The basic hardware is a standard keyboard, 1-button mouse (of their own
design), 6MHz 68000 CPU, 1Mbyte memory with parity (no ECC), 5Mbyte
Winchester, and dual 860K minifloppies.  It also has little things like a
clock/calendar, speaker with tone generator, and dual serial ports.  The
display is BW 364 lines by 720 dots on a 12 inch diagonal screen.  Refresh
rate of 60Hz.  The screen was surprisingly sharp considering it is only 1/3
the resolution of a PERQ screen.  They implement virtual memory by having
procedures go through a jump table and trap if non-resident.  Data must be
resident and is slow swapping in.  User has control over this.  Virtual
memory size is now 16Mbytes.  The performance limit is the Winchester.
Graphics for text was a little slow, and sometimes pretty slow for figures.
It is done in assembly code while the rest in Pascal.  No special graphics
hardware.


The software is the impressive part.  The demo that they gave, and the
brochure emphasize the office software.  A visicalc, graph drawing
package, word processor, drawing package, PERT chart system, and mailing
list system form the basis of this.  All run through a standard interface
with windowing and mouse usage.  Basically a new and improved version of
the software you find on Altos and the Xerox Star.

A development environment for Pascal/Cobol/Basic/Smalltalk is available
with its own editor, debugger, etc.  Also Xenix and CPM environments and
a terminal emulator (VT52/VT100/3270).  A new language Clascal will come
out.  It is Pascal with Classes a la Simula.

Random information:  Smalltalk is very slow.  Only one button on the mouse
makes it easy to learn but sometimes need too hands.  The mouse design seems
more relaible than the Xerox mice, but not as good as an optical mouse.
The keyboard is thick and key feel is crummy.  There is no key labeled as
the control key, but the shift lock key can be used as one.  

In the future they will have a 1 megabit/sec Ethernet-like network with a
node cost below $500.  They will then provide mail, print servers, etc.

Currently there is little software locking for multi-tasking.  Instead
the programmer inserts explicit statements when he reaches an idle state
(waiting for input) so that another process can take over).  This will
change in the future.

About half of the Winchester is taken by the system software.  No color
graphics this year.  Backplane specs and OS interface specs will be
published to encourage 3rd parties.  Not all of OS will be visible.
They don't have floating-point.

They plan on sticking with future generations of the 68000 and whatever
peripherals Motorola puts out.

They will start implementing on-site field service as well as the existing
carry-in service.  Has built-in diagnostics and diagnostics floppy.  Easily
disassembled hardware.  No remote diagnosis.

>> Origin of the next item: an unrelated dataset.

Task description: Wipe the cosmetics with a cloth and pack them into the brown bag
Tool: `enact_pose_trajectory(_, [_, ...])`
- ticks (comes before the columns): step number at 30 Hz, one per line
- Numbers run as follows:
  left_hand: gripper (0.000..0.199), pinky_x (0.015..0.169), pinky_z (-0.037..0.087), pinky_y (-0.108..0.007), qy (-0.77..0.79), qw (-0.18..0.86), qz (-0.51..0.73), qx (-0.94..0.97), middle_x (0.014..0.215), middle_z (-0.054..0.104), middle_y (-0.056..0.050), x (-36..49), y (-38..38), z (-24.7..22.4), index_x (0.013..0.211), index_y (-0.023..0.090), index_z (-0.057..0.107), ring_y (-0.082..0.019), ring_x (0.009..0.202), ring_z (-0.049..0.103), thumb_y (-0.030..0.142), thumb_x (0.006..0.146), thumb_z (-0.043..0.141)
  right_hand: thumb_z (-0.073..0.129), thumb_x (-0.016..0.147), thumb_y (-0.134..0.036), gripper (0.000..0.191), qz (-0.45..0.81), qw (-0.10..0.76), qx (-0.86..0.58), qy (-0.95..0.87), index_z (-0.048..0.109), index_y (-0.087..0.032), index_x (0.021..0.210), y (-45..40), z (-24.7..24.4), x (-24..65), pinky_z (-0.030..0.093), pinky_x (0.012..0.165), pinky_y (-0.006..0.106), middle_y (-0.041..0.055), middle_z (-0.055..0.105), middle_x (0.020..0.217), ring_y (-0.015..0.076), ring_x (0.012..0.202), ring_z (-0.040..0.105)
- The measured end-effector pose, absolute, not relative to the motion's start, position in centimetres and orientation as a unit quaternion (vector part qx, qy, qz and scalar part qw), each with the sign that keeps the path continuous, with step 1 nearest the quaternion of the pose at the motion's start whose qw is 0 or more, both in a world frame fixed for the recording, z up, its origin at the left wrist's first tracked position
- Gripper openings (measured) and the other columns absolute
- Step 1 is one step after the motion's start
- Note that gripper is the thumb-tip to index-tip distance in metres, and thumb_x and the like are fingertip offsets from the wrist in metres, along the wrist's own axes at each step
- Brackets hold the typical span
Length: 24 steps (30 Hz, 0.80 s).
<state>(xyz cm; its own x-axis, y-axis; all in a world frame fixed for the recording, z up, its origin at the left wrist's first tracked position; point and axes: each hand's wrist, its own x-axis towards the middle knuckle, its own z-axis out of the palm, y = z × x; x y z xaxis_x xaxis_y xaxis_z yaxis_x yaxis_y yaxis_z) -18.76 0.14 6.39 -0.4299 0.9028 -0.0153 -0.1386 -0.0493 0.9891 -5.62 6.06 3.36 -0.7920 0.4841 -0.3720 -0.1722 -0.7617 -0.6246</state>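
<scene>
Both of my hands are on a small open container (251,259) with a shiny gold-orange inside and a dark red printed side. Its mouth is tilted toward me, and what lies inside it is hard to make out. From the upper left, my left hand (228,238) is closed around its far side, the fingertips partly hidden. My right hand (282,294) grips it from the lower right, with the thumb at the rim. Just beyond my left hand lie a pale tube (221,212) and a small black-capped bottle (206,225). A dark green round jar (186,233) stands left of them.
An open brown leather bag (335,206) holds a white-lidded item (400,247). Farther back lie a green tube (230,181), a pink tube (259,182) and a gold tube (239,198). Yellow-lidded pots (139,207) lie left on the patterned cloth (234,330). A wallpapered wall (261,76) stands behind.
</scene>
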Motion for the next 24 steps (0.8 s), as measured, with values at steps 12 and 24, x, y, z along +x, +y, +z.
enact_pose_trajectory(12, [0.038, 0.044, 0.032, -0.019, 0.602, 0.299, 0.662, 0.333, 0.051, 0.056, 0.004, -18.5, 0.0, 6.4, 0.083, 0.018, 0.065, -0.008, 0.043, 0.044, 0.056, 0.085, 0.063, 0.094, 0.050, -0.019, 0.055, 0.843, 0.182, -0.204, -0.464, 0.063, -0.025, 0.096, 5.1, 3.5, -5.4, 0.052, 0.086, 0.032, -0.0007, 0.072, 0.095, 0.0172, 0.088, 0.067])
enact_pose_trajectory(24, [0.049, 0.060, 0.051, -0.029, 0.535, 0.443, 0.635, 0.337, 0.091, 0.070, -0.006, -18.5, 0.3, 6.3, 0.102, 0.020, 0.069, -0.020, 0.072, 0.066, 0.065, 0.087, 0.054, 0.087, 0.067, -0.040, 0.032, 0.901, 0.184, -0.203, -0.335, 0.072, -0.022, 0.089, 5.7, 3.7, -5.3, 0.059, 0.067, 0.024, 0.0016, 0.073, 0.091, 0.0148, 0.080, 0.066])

The dot matrix horizontal resolution is 1/2 that of Dover/9700.

The list price is $10000 plus software costs.

Apple's emphasis is on the office and making the system usable within 30
minutes for a novice user.  I did notice that the marketing guy demoing
it did have some difficulties selecting windows and occasionally needed
pointers from the software guy.

The whole project ran around 3.5 years and 250 man-years for software.

One unique feature of the document processing is that documents have an
intended target printing device.  If you want to print on another device,
Lisa will do the best it can, but will warn if something is bogus (italics
on a Daisywheel lacking them).

Steve Director talked to Jobs for a while this morning, so I'll find out if
there is any more dope.  I think that there basic purpose was to try to get
CMU to take some Lisas as interim ITC machines and see that there was a
growth path to nice machines in the future.  Considering that they sent out
a whole boatload of people along with the company president and several
machines and fancy demo means that they consider it important.